Required work
Scan the entries below for the string "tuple" and copy every line where it turns up.

--- Exercise materials Enclosed Below ---

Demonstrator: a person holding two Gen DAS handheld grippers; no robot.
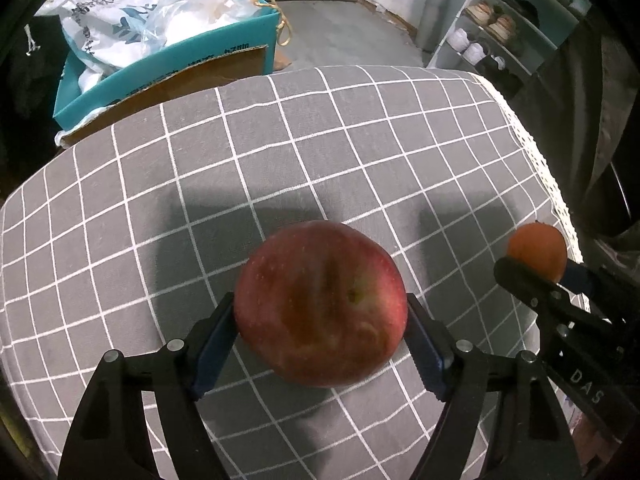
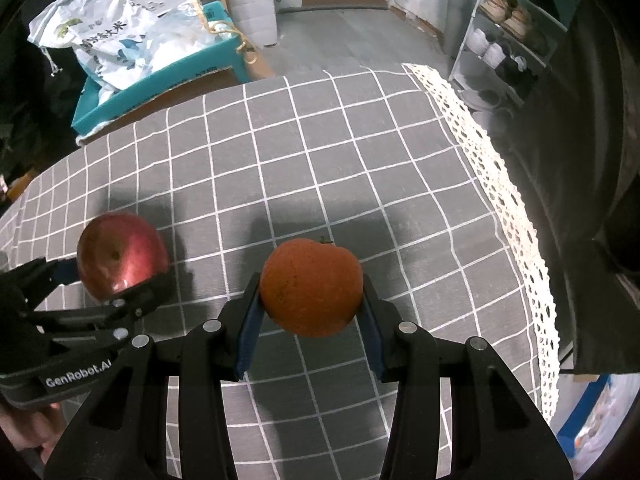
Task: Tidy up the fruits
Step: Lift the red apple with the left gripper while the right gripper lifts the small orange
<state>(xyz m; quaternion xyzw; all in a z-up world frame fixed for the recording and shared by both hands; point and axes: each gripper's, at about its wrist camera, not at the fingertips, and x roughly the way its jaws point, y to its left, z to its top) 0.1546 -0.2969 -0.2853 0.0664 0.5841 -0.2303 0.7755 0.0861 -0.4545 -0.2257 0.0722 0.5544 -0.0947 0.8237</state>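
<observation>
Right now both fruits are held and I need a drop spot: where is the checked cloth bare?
The checked cloth is bare from the apple and orange out to its far edge by the teal box, and right to the lace trim. It is crowded only between the left gripper and right gripper.

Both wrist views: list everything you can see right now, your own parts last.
apple: one, red, between the left gripper's pads above the cloth.
orange: one, orange, clamped in the right gripper.
tablecloth: one, grey with white grid and lace edge, covering the table.
box: one, teal, behind the table, holding white printed bags.
shelf: one, white, far right, with shoes.
left gripper: one, black with blue pads, shut on the apple.
right gripper: one, black with blue pads, shut on the orange.
</observation>
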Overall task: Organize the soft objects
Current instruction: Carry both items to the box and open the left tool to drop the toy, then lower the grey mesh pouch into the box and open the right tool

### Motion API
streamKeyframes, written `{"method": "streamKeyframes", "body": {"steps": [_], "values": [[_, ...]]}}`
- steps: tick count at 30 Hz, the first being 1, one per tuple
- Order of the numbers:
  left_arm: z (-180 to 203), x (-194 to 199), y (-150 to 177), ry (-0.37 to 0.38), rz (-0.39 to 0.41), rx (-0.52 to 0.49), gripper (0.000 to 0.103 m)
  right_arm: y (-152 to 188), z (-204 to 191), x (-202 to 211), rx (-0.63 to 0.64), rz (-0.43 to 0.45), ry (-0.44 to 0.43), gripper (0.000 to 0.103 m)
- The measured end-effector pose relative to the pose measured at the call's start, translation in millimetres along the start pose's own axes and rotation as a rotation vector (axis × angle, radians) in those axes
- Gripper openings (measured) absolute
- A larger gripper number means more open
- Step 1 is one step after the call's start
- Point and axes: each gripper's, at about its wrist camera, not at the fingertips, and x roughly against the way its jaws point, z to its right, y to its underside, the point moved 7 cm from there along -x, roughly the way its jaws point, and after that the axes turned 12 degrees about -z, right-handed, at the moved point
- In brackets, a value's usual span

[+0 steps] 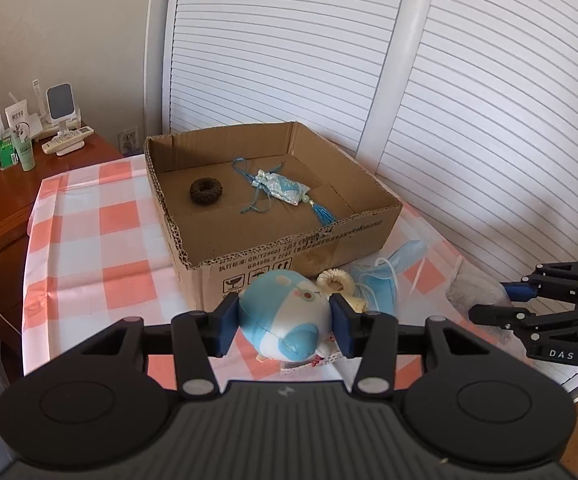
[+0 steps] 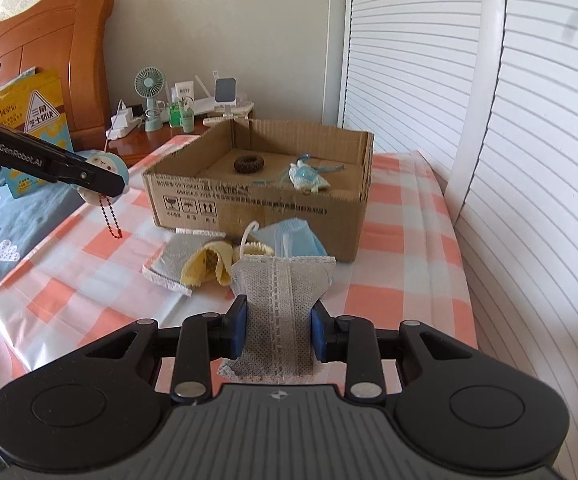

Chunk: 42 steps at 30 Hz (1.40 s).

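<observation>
My left gripper (image 1: 285, 326) is shut on a blue and white plush toy (image 1: 285, 316), held above the table in front of the cardboard box (image 1: 289, 248). The toy also shows in the right wrist view (image 2: 105, 166), with a red bead chain hanging from it. My right gripper (image 2: 277, 330) is shut on a grey lace-trimmed pouch (image 2: 281, 312). The box (image 2: 249, 204) holds a dark brown scrunchie (image 1: 206, 190) and a blue tasselled sachet (image 1: 285, 188). On the checked cloth lie a blue face mask (image 2: 293, 238), a cream scrunchie (image 2: 257, 248), a yellow cloth (image 2: 207, 266) and another grey pouch (image 2: 173, 262).
A wooden nightstand (image 1: 1, 200) at the left carries a fan, bottles and a phone stand. White louvered doors (image 1: 469, 100) run behind and right of the table. A wooden headboard (image 2: 61, 52) and a yellow bag (image 2: 33, 108) stand at the left.
</observation>
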Motion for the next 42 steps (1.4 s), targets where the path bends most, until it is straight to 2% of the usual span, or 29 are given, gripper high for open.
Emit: {"method": "streamKeyframes", "body": {"steps": [5, 13, 21, 22, 23, 25, 29, 33, 37, 42], "values": [[0.2, -0.9, -20.2, -0.018, 0.012, -0.023, 0.047, -20.7, 2.5, 6.4, 0.019, 0.027, -0.008, 0.036], [-11.8, -19.8, -70.0, -0.022, 0.008, -0.012, 0.047, -58.3, 7.0, 4.9, 0.041, 0.059, -0.013, 0.036], [-25.7, -57.9, -114.3, -0.094, 0.002, -0.015, 0.049, -99.8, 14.8, -12.9, 0.047, 0.081, -0.008, 0.036], [-28.0, -62.6, -118.3, -0.106, 0.007, -0.011, 0.057, -105.1, 15.7, -15.9, 0.047, 0.084, -0.009, 0.036], [-30.4, -67.3, -121.4, -0.121, 0.013, -0.007, 0.076, -109.7, 16.4, -18.2, 0.046, 0.088, -0.010, 0.036], [-36.2, -71.9, -124.4, -0.150, 0.037, 0.015, 0.087, -119.9, 18.4, -23.7, 0.042, 0.094, -0.012, 0.036], [-40.1, -69.4, -117.9, -0.145, 0.041, 0.031, 0.087, -129.2, 20.6, -31.3, 0.038, 0.094, -0.013, 0.036], [-34.7, -53.8, -102.7, -0.191, 0.053, 0.005, 0.094, -135.1, 22.1, -38.4, 0.029, 0.087, -0.021, 0.036], [-21.6, -31.6, -76.2, -0.219, 0.065, -0.023, 0.097, -143.2, 20.1, -48.7, 0.012, 0.070, -0.048, 0.036], [-1.0, -8.5, -35.1, -0.253, 0.126, -0.008, 0.099, -164.0, 11.6, -71.8, -0.013, 0.055, -0.078, 0.036]]}}
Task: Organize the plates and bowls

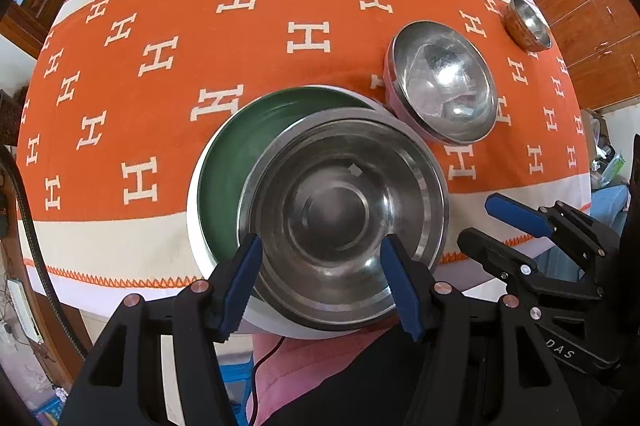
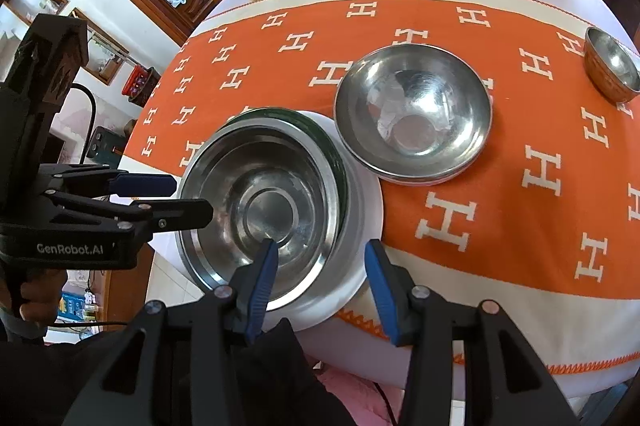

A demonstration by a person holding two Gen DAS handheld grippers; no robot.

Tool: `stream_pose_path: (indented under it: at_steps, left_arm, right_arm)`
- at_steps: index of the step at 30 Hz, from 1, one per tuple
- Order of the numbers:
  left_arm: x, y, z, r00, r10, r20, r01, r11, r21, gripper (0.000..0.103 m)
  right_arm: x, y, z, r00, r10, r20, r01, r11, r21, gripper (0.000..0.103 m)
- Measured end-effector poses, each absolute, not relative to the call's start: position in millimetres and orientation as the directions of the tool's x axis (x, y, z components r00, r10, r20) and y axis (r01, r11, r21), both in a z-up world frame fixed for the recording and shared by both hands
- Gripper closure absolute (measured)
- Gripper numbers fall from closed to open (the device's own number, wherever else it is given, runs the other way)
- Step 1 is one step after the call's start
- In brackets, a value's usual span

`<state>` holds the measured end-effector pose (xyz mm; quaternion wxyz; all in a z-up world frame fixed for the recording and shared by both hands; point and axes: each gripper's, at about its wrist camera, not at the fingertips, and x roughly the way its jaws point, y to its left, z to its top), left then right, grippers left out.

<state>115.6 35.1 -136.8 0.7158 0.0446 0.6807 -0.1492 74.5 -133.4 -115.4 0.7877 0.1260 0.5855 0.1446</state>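
Left gripper: my jaws part-open, empty, above steel bowl.
Right gripper: part-open, straddling bowl rim, no grip.
Plate: overhangs table edge.
Room: bare orange cloth left.

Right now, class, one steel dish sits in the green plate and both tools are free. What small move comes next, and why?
Probably swing the right tool over to the medium steel bowl, standing alone beside the green plate. Both tools are open and empty, and the wide steel dish already sits in the plate, so that bowl looks next to stack.
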Motion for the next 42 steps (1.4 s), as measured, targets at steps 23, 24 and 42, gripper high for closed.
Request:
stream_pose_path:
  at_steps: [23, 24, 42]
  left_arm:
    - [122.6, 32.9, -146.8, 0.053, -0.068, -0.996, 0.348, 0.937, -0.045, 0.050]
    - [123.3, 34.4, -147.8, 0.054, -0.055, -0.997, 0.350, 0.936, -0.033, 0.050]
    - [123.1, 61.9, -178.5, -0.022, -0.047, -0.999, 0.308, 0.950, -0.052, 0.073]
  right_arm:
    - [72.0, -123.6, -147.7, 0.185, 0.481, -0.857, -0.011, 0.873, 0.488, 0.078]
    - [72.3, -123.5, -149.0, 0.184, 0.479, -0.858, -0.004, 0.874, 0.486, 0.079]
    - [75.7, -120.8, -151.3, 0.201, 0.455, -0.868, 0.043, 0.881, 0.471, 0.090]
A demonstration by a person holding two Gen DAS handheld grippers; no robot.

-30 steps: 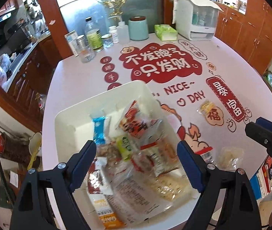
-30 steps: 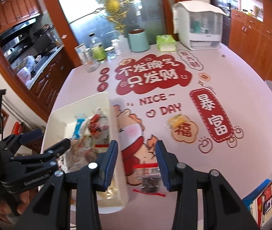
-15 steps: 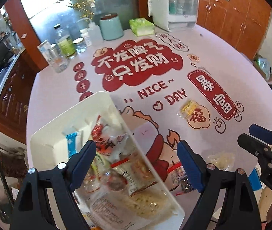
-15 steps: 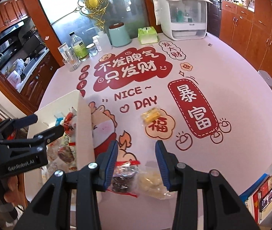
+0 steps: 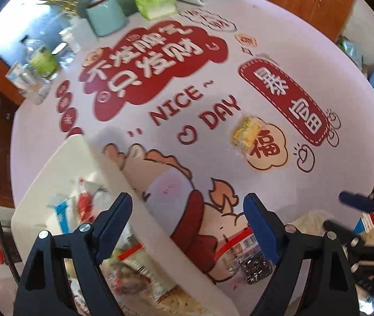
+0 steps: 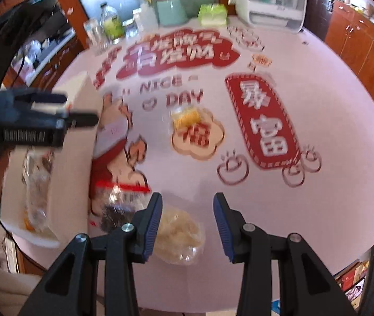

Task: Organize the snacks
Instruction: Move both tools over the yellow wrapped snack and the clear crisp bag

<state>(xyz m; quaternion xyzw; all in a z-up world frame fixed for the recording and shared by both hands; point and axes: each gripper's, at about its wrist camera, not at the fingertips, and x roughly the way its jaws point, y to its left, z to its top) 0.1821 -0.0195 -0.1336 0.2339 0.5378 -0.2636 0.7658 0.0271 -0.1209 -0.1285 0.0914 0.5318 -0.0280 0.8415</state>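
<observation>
A white bin (image 5: 144, 205) holding several snack packets sits at the table's left front; it also shows in the right wrist view (image 6: 60, 184). My left gripper (image 5: 189, 223) is open and empty above the bin's right wall. My right gripper (image 6: 187, 218) is open and empty, just above a pale snack bag (image 6: 180, 233). A clear packet of dark snacks with a red strip (image 6: 119, 205) lies left of that bag, next to the bin, and shows in the left wrist view (image 5: 244, 258). A yellow snack packet (image 6: 187, 117) lies mid-table, also in the left wrist view (image 5: 246, 131).
The round table has a pink printed cover (image 5: 279, 60). At its far edge stand a teal canister (image 6: 171, 9), a green tissue pack (image 6: 212, 13), bottles (image 6: 111, 23) and a white appliance (image 6: 273, 0). Wooden cabinets (image 6: 358, 42) stand to the right.
Both grippers have swung to the right. The bin has slid to the left in both views. The right gripper now sits over the pale snack bag. Both stay open.
</observation>
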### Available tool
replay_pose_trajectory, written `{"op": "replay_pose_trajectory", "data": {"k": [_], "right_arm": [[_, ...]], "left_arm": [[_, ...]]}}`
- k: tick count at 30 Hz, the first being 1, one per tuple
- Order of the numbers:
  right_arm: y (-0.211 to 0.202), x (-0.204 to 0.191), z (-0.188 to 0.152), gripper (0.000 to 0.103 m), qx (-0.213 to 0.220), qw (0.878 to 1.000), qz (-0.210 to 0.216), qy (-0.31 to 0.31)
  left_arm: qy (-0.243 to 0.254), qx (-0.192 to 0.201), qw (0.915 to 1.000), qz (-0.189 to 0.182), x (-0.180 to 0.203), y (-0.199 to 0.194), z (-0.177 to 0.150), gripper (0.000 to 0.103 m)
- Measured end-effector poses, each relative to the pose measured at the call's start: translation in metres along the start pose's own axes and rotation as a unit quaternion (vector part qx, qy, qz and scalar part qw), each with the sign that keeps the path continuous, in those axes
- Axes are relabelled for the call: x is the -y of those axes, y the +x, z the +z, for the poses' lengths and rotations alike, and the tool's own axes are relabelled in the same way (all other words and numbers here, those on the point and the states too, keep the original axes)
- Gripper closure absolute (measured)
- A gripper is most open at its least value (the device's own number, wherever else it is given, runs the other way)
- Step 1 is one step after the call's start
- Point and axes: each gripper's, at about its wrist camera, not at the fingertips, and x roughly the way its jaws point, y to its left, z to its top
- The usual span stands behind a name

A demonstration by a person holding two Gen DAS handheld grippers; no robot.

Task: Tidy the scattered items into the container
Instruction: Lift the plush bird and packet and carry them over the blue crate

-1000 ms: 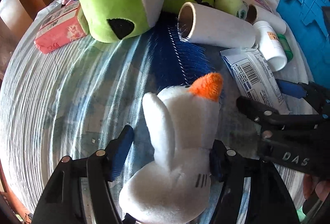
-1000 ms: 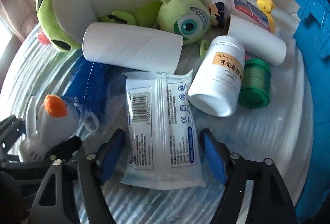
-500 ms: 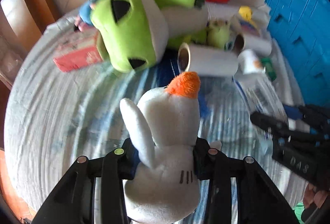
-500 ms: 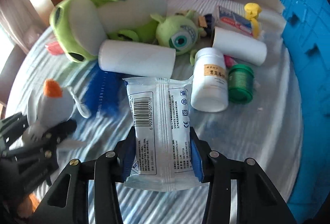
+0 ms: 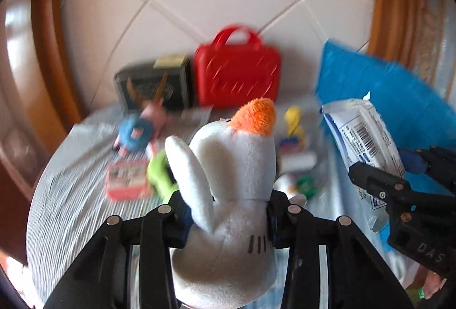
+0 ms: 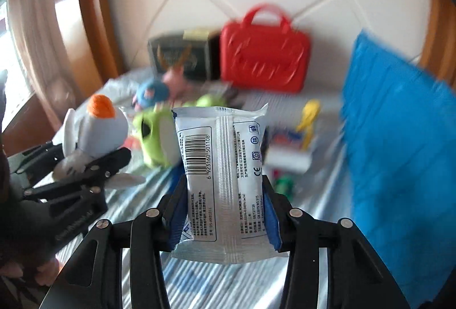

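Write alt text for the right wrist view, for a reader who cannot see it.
The right gripper clamps a white packet above a striped table. At left, the left gripper holds a white plush. Behind lie blurred toys, a red case and a blue container.

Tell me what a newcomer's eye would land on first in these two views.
First, the white plush toy with an orange tip, filling the centre of the left wrist view, pinched in the left gripper. Next, the white wipes packet with a barcode, clamped upright in the right gripper. Behind both, a red handled case stands against the wall, and a blue container sits at right.
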Motion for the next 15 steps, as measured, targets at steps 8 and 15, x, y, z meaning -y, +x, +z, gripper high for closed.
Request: {"op": "replay_pose_trajectory", "data": {"k": [8, 15], "right_arm": [[-0.113, 0.048, 0.027, 0.057, 0.104, 0.99, -0.095, 0.013], [-0.184, 0.156, 0.007, 0.057, 0.124, 0.976, -0.177, 0.034]], "left_arm": [[0.034, 0.087, 0.9933, -0.068, 0.086, -0.055, 0.049, 0.064], [0.045, 0.113, 0.9834, -0.135, 0.208, -0.075, 0.074, 0.064]]}}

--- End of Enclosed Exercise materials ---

Output of the task
- steps: tick count at 30 Hz, the first being 1, one per tuple
- at_steps: index of the step at 30 Hz, from 1, one per tuple
- k: tick count at 30 Hz, the first being 1, one per tuple

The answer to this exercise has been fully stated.